February 3 – US District Court Judge James Robart, in Seattle, blocks President Trump’s executive order banning citizens of seven Muslim-majority countries from entering the United States.

February 8 – After 30 hours of debate, the US Senate confirms Jeff Sessions as attorney general by a 52-47 vote.

March 20 – During a hearing on Capitol Hill, FBI Director James Comey confirms the FBI is investigating links between Russia and members of the Trump campaign, and whether there’s been any collusion. In a tweet before Comey’s testimony, Trump says no collusion took place.

March 28 – A federal judge approves a $87 million settlement, in which the state of Michigan agrees to replace lead or galvanized steel water lines in the City of Flint. The state will cover the cost of replacing water lines — the pipes that connect household plumbing to the main distribution pipe running beneath the street — for at least 18,000 Flint households by 2020. The state must also set aside an additional $10 million in federal funds in case replacements cost more than expected.

April 6 – The United States launches a military strike on a Syrian government airbase in response to a chemical weapons attack that killed dozens of civilians earlier in the week.

April 7 – The Senate confirms Neil Gorsuch, a conservative judge, to the Supreme Court of the United States with a vote of 54-45, mostly along party lines.
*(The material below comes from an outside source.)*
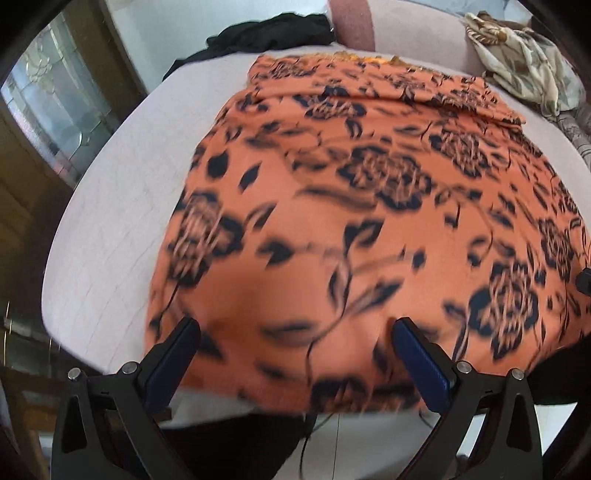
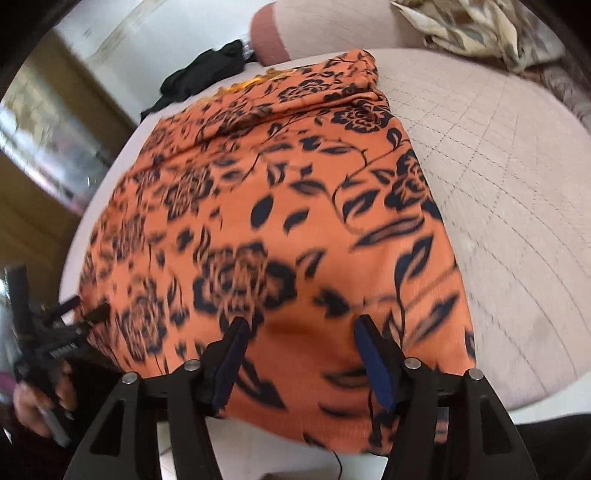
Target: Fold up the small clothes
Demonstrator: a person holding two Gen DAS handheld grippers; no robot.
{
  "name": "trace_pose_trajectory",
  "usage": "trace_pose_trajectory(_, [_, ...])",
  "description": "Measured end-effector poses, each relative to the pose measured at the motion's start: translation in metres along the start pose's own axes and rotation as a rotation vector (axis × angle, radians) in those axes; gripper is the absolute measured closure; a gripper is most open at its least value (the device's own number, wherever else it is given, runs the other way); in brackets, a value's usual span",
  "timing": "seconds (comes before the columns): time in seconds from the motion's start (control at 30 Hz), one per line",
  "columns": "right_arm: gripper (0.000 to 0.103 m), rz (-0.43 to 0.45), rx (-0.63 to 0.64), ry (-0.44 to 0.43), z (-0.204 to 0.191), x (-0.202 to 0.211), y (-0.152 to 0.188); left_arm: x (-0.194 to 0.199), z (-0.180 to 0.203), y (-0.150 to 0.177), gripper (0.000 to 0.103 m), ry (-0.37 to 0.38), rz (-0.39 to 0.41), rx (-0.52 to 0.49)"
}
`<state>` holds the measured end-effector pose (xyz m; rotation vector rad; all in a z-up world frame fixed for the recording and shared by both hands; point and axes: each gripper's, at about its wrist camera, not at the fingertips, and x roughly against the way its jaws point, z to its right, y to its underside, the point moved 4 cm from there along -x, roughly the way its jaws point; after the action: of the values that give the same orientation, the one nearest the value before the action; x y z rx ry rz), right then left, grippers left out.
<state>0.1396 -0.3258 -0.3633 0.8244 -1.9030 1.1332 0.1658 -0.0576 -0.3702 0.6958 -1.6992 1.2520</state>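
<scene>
An orange cloth with a black flower print (image 1: 332,192) lies spread flat on a pale quilted cushion (image 1: 110,221). Its far end is folded over into a thicker band. My left gripper (image 1: 295,325) hovers over the cloth's near edge, open wide, with nothing pinched between its blue pads. In the right wrist view the same cloth (image 2: 280,206) fills the middle, and my right gripper (image 2: 301,321) stands open above its near right part, pads clear of the fabric. A hand holds the left gripper (image 2: 88,310) at the cloth's near left corner.
A black garment (image 1: 266,33) lies at the back left of the cushion. A crumpled beige patterned cloth (image 1: 524,62) sits at the back right beside a pink bolster (image 1: 351,26). A wooden cabinet with a glass door (image 1: 48,110) stands to the left. Bare cushion (image 2: 498,184) stretches right of the cloth.
</scene>
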Motion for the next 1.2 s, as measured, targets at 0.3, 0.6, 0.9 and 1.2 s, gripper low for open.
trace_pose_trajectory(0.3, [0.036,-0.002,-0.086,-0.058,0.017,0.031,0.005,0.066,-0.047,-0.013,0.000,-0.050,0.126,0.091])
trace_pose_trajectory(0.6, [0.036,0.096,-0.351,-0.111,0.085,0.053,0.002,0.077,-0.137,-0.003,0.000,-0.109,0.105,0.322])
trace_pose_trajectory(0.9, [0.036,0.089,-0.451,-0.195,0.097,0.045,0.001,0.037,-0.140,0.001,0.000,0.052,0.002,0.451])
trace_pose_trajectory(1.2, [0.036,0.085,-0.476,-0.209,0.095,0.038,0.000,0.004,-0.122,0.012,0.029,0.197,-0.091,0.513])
Only three Democrats: Sens. Joe Manchin, Heidi Heitkamp and Joe Donnelly, sided with the GOP majority.

April 19 – Aaron Hernandez, the former New England Patriots tight end who was convicted of murder in 2015 and sentenced to life in prison, is found hanged in his prison cell at 3:05 am. He is pronounced dead at 4:07 am, according to the Massachusetts Department of Correction. The following day, Massachusetts chief medical examiner concludes Hernandez’s manner of death is suicide.

May 3 – FBI Director Comey appears before the Senate Judiciary Committee. He testifies Russia is actively involved in trying to influence US politics and he defends his decision to announce eleven days before election day, the FBI was reviewing additional emails from Hillary Clinton.
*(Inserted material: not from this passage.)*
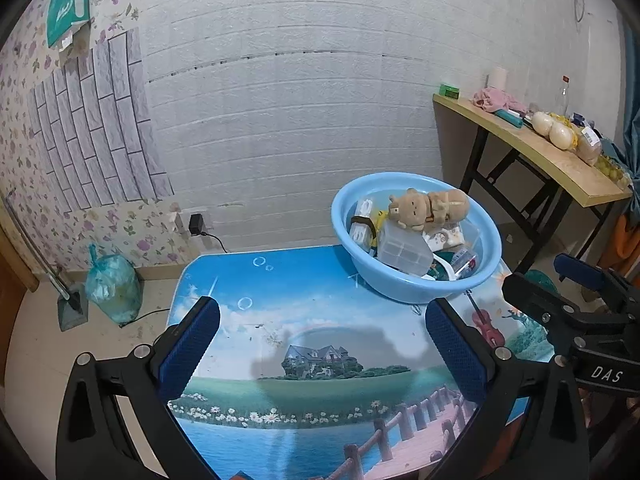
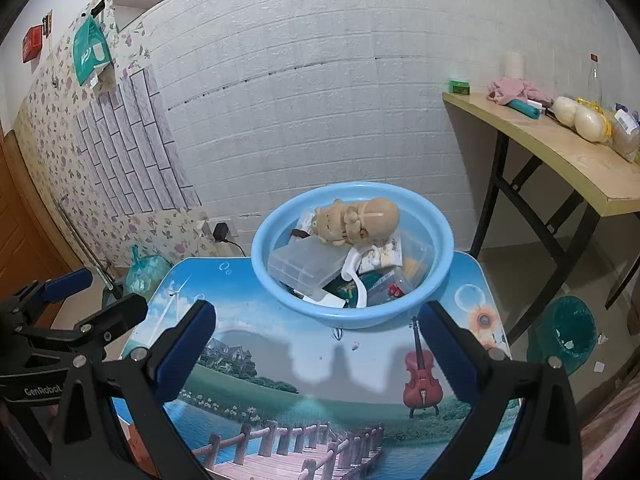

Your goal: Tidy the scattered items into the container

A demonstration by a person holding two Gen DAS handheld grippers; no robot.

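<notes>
A light blue basin (image 1: 416,292) (image 2: 316,310) stands at the far side of the small picture-printed table (image 1: 312,344) (image 2: 320,380). It holds a tan plush toy (image 1: 430,206) (image 2: 356,220), a clear plastic box (image 1: 404,250) (image 2: 308,264) and several small packets. My left gripper (image 1: 320,344) is open and empty above the table, short of the basin. My right gripper (image 2: 316,348) is open and empty, just in front of the basin. Each gripper shows at the edge of the other's view.
A wooden side table (image 1: 532,148) (image 2: 560,152) with bottles, cloth and food stands at the right against the white wall. A green waste bag (image 1: 114,284) and a charger cable (image 1: 200,228) lie on the floor at the left. A green bin (image 2: 560,336) stands at the right.
</notes>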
May 9 – President Trump fires FBI Director Comey, citing a memo by Deputy Attorney General Rod Rosenstein, which recommended Comey’s firing and criticized Comey’s handling of the Clinton email investigation.

June 14 – The Michigan Attorney General’s office announces that several state officials have been charged with involuntary manslaughter in connection with a Legionnaires’ outbreak that killed 12 people during the Flint water crisis.

June 17 – Bill Cosby’s aggravated indecent assault case ends in a mistrial after a Pennsylvania jury of seven men and five women are unable to come to a unanimous decision. Prosecutors immediately announce they will retry the case.

June 21 – During a Senate hearing, a Department of Homeland Security official says that hackers linked to the Russian government targeted voting systems in as many as 21 US states.

August 12 – One person is killed and 19 are hurt when a speeding car slams into a throng of counterprotesters in Charlottesville, Virginia, where a “Unite the Right” rally of white nationalist and other right-wing groups take place. Separately, two Virginia State Patrol troopers monitoring the rally are killed in a helicopter crash. James Fields Jr., of Maumee, Ohio, accused of driving the car in the attack, is later charged with second-degree murder, several counts of malicious wounding and failure to stop in an accident that resulted in death.

August 21 – The first total solar eclipse to cross the United States from coast to coast in 99 years takes place.

August 25 – Hurricane Harvey makes landfall between Port Aransas and Port O’Connor, Texas. Harvey is the first Category 4 hurricane to make landfall in the United States since Hurricane Charley in 2004.

August 30 – After retreating from the Houston area back to the Gulf of Mexico, Harvey slowly moves northeast and hits Louisiana. The death toll from Harvey is at least 82 people. Harvey dumped an estimated 27 trillion gallons of rain over Texas and Louisiana during a six-day period, according to WeatherBell, and also set a record for the most rainfall ever from a tropical cyclone in the continental US, at 51 inches of rain.

September 6-8 – Packing winds up to 185 mph, Hurricane Irma makes landfall on the Caribbean island of Barbuda as a Category 5 storm. One of the most powerful Atlantic storms ever recorded. Irma kills at least 38 people, and devastates many of the Caribbean islands.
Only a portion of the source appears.